WHAT THE TASK ASKS: Every line in the data below from the one containing "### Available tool" down to the one containing "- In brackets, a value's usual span", both included, must be retyped exactly; no other line is to appear.

DATA FOR REVIEW:
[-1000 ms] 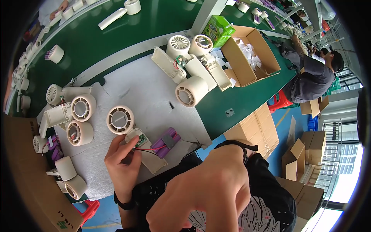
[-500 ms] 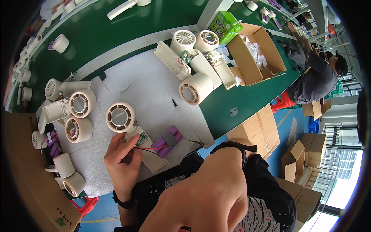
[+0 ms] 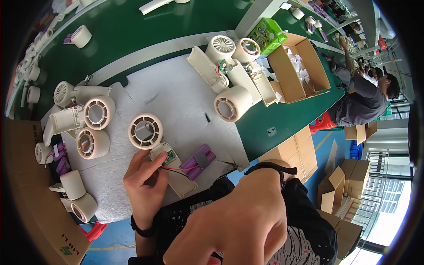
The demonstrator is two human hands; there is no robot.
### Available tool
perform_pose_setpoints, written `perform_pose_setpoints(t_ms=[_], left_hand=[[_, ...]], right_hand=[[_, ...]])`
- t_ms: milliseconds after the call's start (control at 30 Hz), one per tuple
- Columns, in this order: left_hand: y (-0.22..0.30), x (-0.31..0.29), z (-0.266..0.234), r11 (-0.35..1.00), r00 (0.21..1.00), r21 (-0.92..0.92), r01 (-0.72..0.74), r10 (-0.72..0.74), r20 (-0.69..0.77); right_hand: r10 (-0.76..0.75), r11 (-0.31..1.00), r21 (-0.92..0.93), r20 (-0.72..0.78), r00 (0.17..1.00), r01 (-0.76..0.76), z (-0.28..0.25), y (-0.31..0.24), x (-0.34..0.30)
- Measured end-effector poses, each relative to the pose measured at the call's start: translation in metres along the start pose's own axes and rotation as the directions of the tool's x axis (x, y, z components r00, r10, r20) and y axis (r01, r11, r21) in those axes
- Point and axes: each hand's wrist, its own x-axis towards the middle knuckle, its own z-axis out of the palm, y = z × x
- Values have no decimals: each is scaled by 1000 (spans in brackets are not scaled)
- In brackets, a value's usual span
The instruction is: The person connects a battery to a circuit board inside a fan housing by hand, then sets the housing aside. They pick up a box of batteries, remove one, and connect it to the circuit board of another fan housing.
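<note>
My left hand (image 3: 143, 183) pinches the handle shell of a cream handheld fan (image 3: 152, 139) lying on the white foam mat (image 3: 172, 104). A small green circuit board (image 3: 168, 157) sits in that open handle. Red and black wires run from it to a purple battery pack (image 3: 198, 161) beside the handle. My right hand (image 3: 238, 225) is raised close to the camera, fingers curled, large and blurred; whether it holds anything is hidden. A black band circles its wrist.
More cream fan bodies lie at the mat's left (image 3: 90, 128) and back right (image 3: 232, 84). An open cardboard box (image 3: 300, 66) with white slips and a green carton (image 3: 267, 35) stand at right. A seated person (image 3: 362, 99) works farther along the green bench.
The view has shifted a little, so everything sits slightly to the right. My left hand keeps its grip on the fan handle; my right hand stays raised near the camera.
</note>
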Motion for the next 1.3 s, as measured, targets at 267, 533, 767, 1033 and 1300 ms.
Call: perform_pose_setpoints(t_ms=[267,533,767,1033,1300], left_hand=[[-1,1,-3,999,1000,30,-14,14,-12],[2,4,-2,999,999,15,-38,37,35],[2,4,-1,999,999,4,-32,32,26],[-2,5,-2,996,997,50,-75,74,13],[-4,5,-3,992,994,75,-105,105,10]], right_hand=[[93,957,-287,197,976,-33,-32,-8,2],[-121,148,-931,-351,928,-333,-61,-32,-60],[-69,-331,-882,-332,941,-335,-82,-1,-75],[-37,-216,-883,-420,907,-417,-70,-10,-80],[14,382,-573,-781,624,-725,-66,-12,-79]])
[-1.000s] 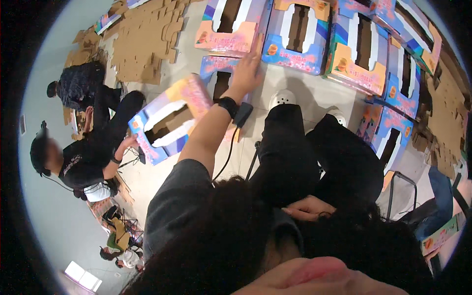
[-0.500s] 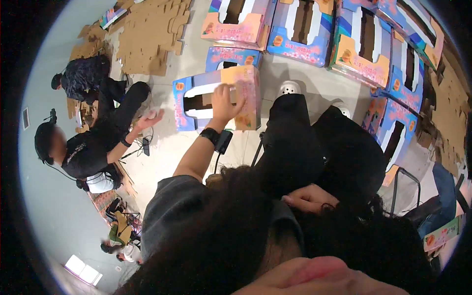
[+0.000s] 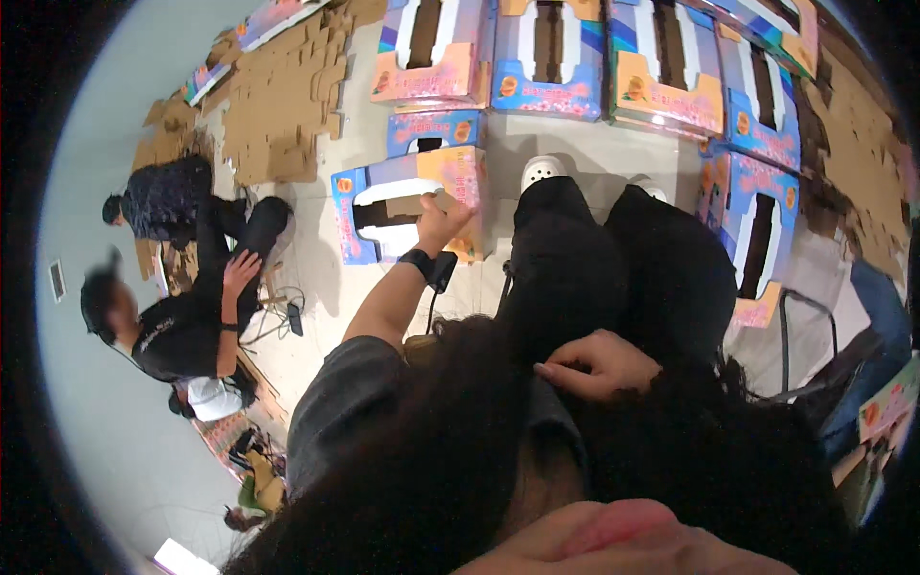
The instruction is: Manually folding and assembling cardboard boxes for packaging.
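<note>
My left hand (image 3: 444,225), with a dark band on its wrist, reaches forward over a colourful cardboard box (image 3: 465,177). Its fingers are bent around the edge of the box's cut-out window, beside the pink end panel. The box is blue, purple and orange-pink, with brown card showing through the white-edged opening. Just behind it, a similar blue box (image 3: 431,125) is partly covered. Close to my body, my right hand (image 3: 606,366) lies over my dark-trousered lap with its fingers curled in; whatever they hold, if anything, is hidden.
Several matching boxes (image 3: 546,91) stand in a row ahead, curving down the right side. Flattened brown cardboard (image 3: 283,115) covers floor at the far left. A person in black (image 3: 177,335) sits at left, another person (image 3: 168,196) beyond. A dark metal frame (image 3: 810,299) stands at right.
The view has shifted slightly, so the far boxes sit higher and further left. The seated person at left has drawn an outstretched hand back onto a leg. My left hand stays at the box.
</note>
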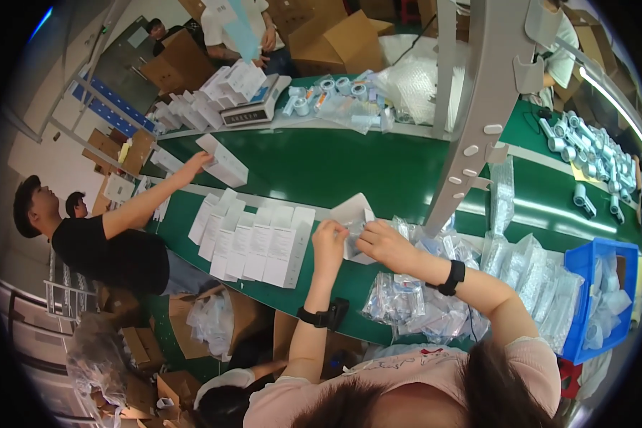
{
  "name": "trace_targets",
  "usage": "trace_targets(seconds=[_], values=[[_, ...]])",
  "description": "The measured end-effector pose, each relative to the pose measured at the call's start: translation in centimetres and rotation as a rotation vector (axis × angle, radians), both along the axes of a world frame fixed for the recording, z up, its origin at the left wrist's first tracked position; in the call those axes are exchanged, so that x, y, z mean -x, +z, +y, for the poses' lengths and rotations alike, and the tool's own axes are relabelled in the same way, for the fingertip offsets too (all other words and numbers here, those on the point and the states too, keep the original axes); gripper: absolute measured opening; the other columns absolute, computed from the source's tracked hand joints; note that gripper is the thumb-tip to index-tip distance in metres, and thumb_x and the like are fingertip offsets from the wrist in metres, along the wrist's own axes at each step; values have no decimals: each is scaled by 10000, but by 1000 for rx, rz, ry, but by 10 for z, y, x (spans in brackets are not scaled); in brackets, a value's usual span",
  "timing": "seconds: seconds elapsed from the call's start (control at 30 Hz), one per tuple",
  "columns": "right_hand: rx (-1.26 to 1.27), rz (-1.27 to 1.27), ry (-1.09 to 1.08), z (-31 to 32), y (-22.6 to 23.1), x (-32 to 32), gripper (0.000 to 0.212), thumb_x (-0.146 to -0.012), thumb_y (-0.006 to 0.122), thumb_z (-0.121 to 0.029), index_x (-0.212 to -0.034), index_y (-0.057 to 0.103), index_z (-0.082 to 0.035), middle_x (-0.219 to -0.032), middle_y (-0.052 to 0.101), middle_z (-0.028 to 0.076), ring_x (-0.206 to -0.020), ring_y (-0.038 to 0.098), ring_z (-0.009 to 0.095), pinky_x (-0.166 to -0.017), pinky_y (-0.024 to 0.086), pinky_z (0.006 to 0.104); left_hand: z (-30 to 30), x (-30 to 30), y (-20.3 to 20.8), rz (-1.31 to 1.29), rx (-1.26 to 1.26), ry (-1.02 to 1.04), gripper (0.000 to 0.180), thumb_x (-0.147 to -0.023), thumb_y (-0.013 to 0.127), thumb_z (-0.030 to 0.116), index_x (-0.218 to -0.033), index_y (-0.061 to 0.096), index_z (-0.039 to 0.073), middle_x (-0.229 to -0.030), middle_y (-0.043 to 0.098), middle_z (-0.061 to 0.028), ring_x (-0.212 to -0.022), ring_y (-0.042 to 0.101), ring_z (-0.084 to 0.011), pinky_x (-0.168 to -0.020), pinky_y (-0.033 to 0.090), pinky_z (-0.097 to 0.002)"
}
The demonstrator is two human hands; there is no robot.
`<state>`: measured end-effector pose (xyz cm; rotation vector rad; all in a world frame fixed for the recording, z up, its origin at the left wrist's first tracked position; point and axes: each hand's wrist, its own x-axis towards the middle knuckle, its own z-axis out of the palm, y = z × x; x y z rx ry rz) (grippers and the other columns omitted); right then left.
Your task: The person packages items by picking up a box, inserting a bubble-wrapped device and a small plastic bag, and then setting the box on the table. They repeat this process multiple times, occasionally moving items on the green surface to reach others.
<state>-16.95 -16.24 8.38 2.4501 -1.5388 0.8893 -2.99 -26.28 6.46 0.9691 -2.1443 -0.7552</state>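
Both forearms rise from the lower edge to mid-frame, where the left hand (329, 239) and right hand (382, 241) pinch a small white folded cardboard box (351, 212) from either side. Its open flap tips toward upper left, long axis slanting up-right; neither hand is nearer. Just left stands a row of white upright cartons (264, 242); lower right lies a heap of clear plastic bags (421, 307) on the green conveyor belt (378, 167).
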Motion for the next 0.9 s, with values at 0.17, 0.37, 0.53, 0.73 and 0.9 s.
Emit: trace_targets(seconds=[0.17,0.37,0.53,0.73,0.9], values=[[134,101,185,-13,-2,2,104,-651,550,-134,-680,508,-44,-726,507,55,-796,482,204,-695,385,295,0,1,6,-65,-22,21,79,-649,633,-9,-687,564,-20,-721,569,-132,-715,569,-285,-643,434,-329],[-467,269,74,-12,-13,-3,247,-691,605,-233,-788,535,-16,-773,549,54,-824,500,209,-694,397,321,-6,5,-1,-9,-135,2,41,-670,623,-6,-692,589,-7,-759,597,-107,-745,577,-243,-671,440,-318],[-145,148,114,-1,2,20,536,-672,689,-295,-1078,484,-12,-1074,514,134,-1024,479,236,-868,366,353,-10,-11,3,559,-803,108,402,-709,660,85,-1078,508,36,-1023,570,-126,-943,538,-264,-813,419,-333],[-116,-733,-87,10,-59,28,980,-613,766,-235,-1371,169,-64,-1351,272,176,-1192,365,276,-990,284,373,-54,-73,-53,-761,128,270,794,-696,699,184,-1323,234,40,-1355,264,-178,-1244,260,-346,-943,256,-553],[-348,-957,-84,-33,-80,5,1119,-556,800,-156,-1388,56,-71,-1350,236,150,-1204,320,291,-988,284,399,-57,-96,-81,-1054,241,281,939,-634,731,200,-1367,157,76,-1424,108,-172,-1300,138,-370,-931,220,-622]])
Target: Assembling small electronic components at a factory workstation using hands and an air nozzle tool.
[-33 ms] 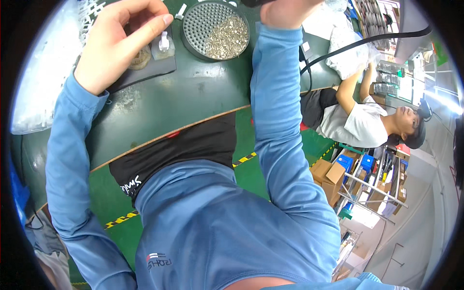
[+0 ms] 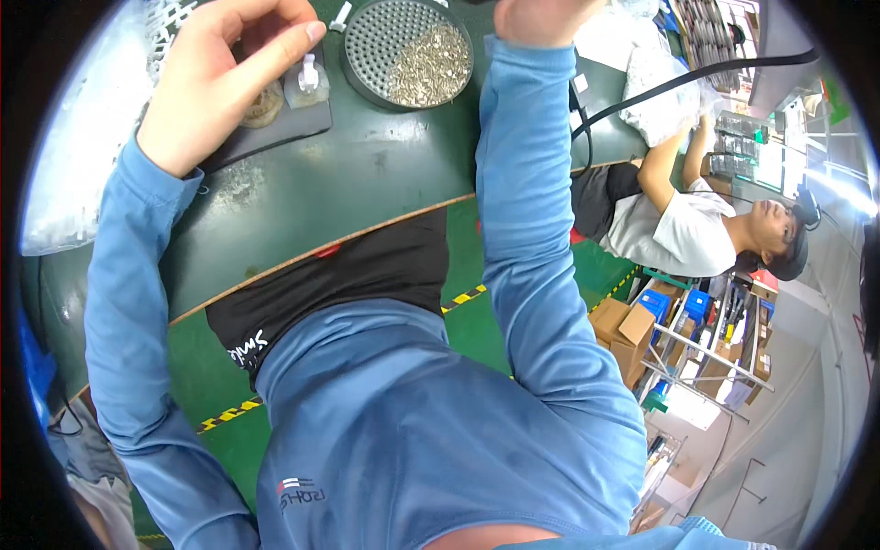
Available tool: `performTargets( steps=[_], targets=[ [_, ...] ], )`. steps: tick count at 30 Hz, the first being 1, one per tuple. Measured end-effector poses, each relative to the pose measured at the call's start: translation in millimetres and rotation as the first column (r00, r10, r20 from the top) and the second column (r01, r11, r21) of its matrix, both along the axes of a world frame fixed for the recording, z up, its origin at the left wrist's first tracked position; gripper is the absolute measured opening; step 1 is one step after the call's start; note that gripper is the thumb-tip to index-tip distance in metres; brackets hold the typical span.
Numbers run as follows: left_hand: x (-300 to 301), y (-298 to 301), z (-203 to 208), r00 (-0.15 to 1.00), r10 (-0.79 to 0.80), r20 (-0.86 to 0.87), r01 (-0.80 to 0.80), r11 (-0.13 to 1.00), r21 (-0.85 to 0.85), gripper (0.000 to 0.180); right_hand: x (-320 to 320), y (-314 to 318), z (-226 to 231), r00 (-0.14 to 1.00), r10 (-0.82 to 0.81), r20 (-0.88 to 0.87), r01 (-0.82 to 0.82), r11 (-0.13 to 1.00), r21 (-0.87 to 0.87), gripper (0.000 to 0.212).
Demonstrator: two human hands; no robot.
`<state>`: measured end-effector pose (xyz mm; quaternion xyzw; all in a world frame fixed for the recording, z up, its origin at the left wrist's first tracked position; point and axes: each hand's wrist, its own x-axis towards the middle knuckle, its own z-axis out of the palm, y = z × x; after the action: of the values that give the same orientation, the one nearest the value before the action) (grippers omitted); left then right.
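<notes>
We are looking down at a green workbench (image 2: pixel 367 183). Our left hand (image 2: pixel 220 78) is hovering above a dark tray (image 2: pixel 275 133), fingers curled with thumb and forefinger drawn toward each other; whether anything small is pinched between them we cannot tell. Just below and to the right of that pinch, a small clear dish (image 2: pixel 307 82) with a white part in it is sitting on the tray, and beside it a second dish (image 2: pixel 264 103) holding brownish bits. Further right of the left hand, a round perforated pan (image 2: pixel 408 50) is holding a heap of small metal pieces (image 2: pixel 431 66). Our right hand (image 2: pixel 541 18) is reaching past the top edge, mostly cut off, so we cannot tell its grip. Right of that arm, a black cable (image 2: pixel 678 81) is crossing the bench toward a seated co-worker (image 2: pixel 678 229).
</notes>
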<state>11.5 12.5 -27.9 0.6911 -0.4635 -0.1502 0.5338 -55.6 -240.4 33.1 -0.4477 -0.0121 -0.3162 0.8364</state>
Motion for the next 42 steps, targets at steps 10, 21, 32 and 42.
performTargets(
  steps=[10,21,32,42],
  targets=[
    [-21.3,-4.4,28.2,0.972,0.050,-0.230,-0.055,0.998,-0.014,0.007,-19.9,-9.9,9.6,0.992,-0.044,0.115,0.099,0.845,-0.525,0.054],
    [-38.8,-9.9,38.4,0.980,0.165,-0.108,-0.167,0.986,-0.001,0.007,-95.2,-10.6,-28.9,0.933,0.248,0.260,-0.122,0.899,-0.420,0.092],
    [-36.4,-9.4,52.9,0.944,0.119,-0.307,-0.131,0.991,-0.017,0.007,-93.2,-22.0,-51.3,0.917,0.190,0.351,-0.024,0.904,-0.427,0.093],
    [-35.0,-16.9,38.7,0.632,0.306,0.712,-0.086,0.941,-0.328,0.049,-26.0,15.5,48.8,0.610,0.599,0.519,-0.369,0.794,-0.483,0.100]
  ],
)
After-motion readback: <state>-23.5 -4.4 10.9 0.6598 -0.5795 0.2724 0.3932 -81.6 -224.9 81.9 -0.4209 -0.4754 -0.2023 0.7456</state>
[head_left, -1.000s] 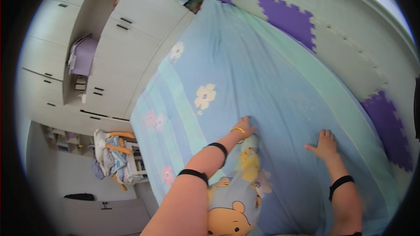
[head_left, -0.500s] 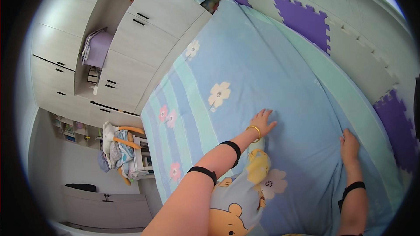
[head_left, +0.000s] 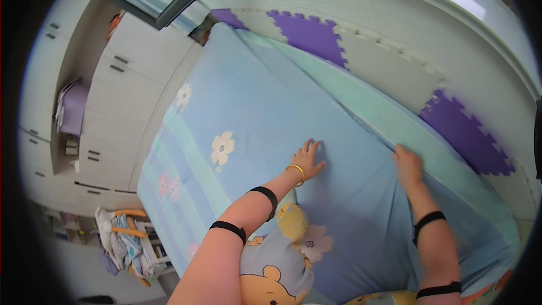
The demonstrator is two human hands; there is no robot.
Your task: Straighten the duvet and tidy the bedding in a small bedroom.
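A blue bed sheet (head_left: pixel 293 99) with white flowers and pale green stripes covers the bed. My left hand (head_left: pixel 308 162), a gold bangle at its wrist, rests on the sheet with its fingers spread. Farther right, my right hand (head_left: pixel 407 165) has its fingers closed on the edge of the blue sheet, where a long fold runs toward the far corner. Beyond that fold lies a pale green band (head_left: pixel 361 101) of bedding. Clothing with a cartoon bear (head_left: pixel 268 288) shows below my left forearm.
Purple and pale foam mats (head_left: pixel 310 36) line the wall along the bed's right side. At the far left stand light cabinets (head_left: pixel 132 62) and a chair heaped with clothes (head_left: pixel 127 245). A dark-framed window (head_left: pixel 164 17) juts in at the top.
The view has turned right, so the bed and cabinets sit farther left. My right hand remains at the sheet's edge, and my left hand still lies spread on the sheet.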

YOUR RESPONSE:
### Available tool
perform_pose_setpoints, written `perform_pose_setpoints(t_ms=[_], left_hand=[[_, ...]], right_hand=[[_, ...]])`
- t_ms: milliseconds after the call's start (control at 30 Hz), one per tuple
- Columns, in this order: left_hand: y (-0.22..0.30), x (-0.31..0.29), z (-0.266..0.234), r11 (-0.35..1.00), r00 (0.21..1.00), r21 (-0.92..0.92), r01 (-0.72..0.74), r10 (-0.72..0.74), r20 (-0.69..0.77); right_hand: r10 (-0.76..0.75), r11 (-0.31..1.00), r21 (-0.92..0.93), r20 (-0.72..0.78), r00 (0.17..1.00), r01 (-0.76..0.76), z (-0.28..0.25), y (-0.31..0.24), x (-0.34..0.30)
- Measured end-effector poses, each relative to the pose measured at the call's start: translation in metres along the start pose's own axes and rotation as the directions of the tool's x axis (x, y, z components r00, r10, r20) and y axis (r01, r11, r21) in those axes
- Point and axes: each hand's wrist, its own x-axis towards the middle knuckle, its own z-axis out of the palm, y = z × x
- Values have no decimals: each is scaled by 1000 (spans in brackets are not scaled)
- In brackets, a value's usual span

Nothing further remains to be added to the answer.